§ Task objective
The lines from the start of the records through the one containing "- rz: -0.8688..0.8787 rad" are to be restated word for word; please include both ends.

§ Data extracts

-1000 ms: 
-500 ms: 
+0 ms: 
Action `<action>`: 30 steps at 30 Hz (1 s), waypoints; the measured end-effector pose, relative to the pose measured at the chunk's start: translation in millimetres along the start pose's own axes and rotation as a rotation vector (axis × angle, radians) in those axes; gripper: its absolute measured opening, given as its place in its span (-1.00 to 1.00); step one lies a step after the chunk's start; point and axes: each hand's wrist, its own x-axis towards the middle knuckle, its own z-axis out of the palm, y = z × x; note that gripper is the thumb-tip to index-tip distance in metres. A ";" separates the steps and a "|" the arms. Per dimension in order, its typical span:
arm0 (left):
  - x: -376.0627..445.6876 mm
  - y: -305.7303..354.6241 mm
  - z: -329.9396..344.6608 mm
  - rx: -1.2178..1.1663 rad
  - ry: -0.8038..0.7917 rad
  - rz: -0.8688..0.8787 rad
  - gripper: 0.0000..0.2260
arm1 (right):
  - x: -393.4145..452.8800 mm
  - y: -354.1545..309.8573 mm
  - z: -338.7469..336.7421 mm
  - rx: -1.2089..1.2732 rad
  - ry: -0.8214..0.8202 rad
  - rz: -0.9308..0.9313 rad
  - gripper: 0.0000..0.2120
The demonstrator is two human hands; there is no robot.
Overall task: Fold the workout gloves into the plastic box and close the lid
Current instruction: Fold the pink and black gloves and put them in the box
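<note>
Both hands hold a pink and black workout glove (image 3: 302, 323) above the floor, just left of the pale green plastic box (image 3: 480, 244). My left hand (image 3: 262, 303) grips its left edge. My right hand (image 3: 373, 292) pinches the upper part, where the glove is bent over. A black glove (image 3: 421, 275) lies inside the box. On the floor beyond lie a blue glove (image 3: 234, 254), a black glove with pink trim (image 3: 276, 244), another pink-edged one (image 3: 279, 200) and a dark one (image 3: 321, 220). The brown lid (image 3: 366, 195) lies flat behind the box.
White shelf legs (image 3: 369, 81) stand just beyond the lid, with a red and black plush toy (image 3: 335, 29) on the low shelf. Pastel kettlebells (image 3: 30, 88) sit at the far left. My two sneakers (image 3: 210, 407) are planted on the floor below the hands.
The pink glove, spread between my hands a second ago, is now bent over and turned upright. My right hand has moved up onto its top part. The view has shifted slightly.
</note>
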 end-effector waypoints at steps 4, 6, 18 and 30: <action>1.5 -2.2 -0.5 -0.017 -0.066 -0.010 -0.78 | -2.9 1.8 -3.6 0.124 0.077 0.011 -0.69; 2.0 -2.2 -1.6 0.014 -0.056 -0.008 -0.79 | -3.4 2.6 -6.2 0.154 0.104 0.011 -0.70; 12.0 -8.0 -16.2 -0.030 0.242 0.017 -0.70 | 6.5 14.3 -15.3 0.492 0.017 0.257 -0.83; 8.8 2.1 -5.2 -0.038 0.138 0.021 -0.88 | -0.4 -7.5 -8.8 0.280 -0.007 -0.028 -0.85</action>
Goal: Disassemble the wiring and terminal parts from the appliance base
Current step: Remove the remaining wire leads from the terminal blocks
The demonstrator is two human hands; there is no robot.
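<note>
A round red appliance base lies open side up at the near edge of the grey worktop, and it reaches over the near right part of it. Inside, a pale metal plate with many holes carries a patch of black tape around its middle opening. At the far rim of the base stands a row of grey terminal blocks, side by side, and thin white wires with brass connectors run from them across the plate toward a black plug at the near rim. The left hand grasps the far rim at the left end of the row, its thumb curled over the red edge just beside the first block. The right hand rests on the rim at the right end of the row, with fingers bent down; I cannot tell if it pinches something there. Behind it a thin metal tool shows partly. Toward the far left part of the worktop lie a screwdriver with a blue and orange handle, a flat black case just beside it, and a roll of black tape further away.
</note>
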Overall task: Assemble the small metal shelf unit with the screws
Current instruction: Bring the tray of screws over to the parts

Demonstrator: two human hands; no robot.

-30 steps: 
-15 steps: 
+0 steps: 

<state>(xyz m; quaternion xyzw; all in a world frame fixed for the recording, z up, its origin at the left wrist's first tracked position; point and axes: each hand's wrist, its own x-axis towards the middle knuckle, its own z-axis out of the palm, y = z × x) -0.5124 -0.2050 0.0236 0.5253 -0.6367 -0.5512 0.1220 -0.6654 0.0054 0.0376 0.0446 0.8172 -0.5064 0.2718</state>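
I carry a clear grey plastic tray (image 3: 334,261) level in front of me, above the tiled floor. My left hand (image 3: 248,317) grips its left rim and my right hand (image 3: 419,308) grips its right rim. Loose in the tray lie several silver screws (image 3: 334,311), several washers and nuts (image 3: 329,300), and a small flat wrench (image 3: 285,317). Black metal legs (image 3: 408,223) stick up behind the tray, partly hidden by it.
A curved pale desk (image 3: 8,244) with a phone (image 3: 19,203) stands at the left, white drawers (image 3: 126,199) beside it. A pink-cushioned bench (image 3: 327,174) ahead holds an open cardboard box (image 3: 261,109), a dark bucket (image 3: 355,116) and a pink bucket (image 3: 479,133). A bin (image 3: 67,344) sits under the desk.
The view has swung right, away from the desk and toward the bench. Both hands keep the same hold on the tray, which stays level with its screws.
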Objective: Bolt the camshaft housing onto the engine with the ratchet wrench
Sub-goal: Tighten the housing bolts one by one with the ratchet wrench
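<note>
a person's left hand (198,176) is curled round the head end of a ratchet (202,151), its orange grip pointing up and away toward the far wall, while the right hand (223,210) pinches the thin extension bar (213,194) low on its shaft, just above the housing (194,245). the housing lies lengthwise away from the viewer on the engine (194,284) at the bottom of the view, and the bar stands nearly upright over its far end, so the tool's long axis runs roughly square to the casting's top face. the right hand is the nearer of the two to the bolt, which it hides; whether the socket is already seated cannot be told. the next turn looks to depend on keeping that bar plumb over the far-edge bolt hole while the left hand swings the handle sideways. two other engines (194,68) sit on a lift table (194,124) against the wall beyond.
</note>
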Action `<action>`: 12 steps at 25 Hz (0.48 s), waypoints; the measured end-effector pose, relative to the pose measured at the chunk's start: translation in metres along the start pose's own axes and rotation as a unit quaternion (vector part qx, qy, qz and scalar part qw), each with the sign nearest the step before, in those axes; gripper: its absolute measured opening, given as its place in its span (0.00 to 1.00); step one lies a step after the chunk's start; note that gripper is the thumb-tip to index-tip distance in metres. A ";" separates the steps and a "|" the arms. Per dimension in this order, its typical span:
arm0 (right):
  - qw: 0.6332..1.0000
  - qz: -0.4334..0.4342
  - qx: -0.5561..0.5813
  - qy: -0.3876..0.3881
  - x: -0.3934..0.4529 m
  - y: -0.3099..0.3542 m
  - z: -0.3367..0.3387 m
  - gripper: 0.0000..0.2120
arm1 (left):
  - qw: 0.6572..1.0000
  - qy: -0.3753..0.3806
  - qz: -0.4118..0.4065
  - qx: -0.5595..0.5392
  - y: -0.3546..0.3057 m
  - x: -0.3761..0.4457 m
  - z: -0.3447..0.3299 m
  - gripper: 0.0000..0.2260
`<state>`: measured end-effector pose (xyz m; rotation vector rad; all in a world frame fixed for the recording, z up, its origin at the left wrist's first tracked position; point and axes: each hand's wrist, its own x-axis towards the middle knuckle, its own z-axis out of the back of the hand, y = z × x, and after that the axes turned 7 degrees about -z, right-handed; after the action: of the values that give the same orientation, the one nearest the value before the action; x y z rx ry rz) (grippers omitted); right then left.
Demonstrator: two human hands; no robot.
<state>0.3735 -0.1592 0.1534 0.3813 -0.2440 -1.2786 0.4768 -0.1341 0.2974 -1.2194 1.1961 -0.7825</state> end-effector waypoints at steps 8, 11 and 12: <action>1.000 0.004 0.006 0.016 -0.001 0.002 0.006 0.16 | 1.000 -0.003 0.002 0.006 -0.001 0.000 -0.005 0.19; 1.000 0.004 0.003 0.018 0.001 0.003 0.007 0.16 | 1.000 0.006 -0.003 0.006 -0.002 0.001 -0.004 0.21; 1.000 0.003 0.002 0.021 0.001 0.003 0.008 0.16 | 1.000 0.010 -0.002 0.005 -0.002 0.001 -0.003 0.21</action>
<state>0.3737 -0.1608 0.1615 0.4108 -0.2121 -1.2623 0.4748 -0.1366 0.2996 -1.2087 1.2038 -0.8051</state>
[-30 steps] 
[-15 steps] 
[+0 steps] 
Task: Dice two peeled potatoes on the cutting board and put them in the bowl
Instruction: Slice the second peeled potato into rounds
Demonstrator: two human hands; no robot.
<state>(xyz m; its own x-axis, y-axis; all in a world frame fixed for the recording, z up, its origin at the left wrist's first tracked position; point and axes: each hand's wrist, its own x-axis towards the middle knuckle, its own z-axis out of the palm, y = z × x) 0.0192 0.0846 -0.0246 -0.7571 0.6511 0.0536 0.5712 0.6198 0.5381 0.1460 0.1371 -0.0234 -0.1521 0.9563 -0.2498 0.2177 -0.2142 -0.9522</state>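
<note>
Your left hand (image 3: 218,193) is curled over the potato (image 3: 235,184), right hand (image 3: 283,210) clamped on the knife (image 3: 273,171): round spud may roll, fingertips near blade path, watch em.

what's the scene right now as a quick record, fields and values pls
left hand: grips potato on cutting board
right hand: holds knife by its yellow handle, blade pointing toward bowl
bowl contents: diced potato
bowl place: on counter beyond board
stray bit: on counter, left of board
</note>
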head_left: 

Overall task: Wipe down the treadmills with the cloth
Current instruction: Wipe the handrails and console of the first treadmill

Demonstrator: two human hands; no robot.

§ Written response
-1000 ms: 
-500 ms: 
+0 ms: 
Action `<action>`: 30 steps at 30 Hz (1 s), waypoints; the measured end-effector pose, relative to the pose measured at the chunk's start: translation in millimetres along the start pose's own axes and rotation as a rotation vector (axis × angle, radians) in those axes; gripper: its absolute measured opening, given as its place in its span (-1.00 to 1.00); step one lies a step after the chunk's start; point and axes: each hand's wrist, its own x-axis towards the middle knuckle, its own z-axis out of the palm, y = z × x; note that gripper is the thumb-tip to index-tip distance in metres. A ";" separates the steps and a "|" the arms. Per dimension in order, its typical span:
arm0 (left):
  - x: -376.0627..445.6876 mm
  - y: -305.7303..354.6241 mm
  - z: -329.9396..344.6608 mm
  - rx: -1.2178..1.1663 rad
  - ry: -0.8038..0.7917 rad
  - rz: -0.8688..0.8787 rad

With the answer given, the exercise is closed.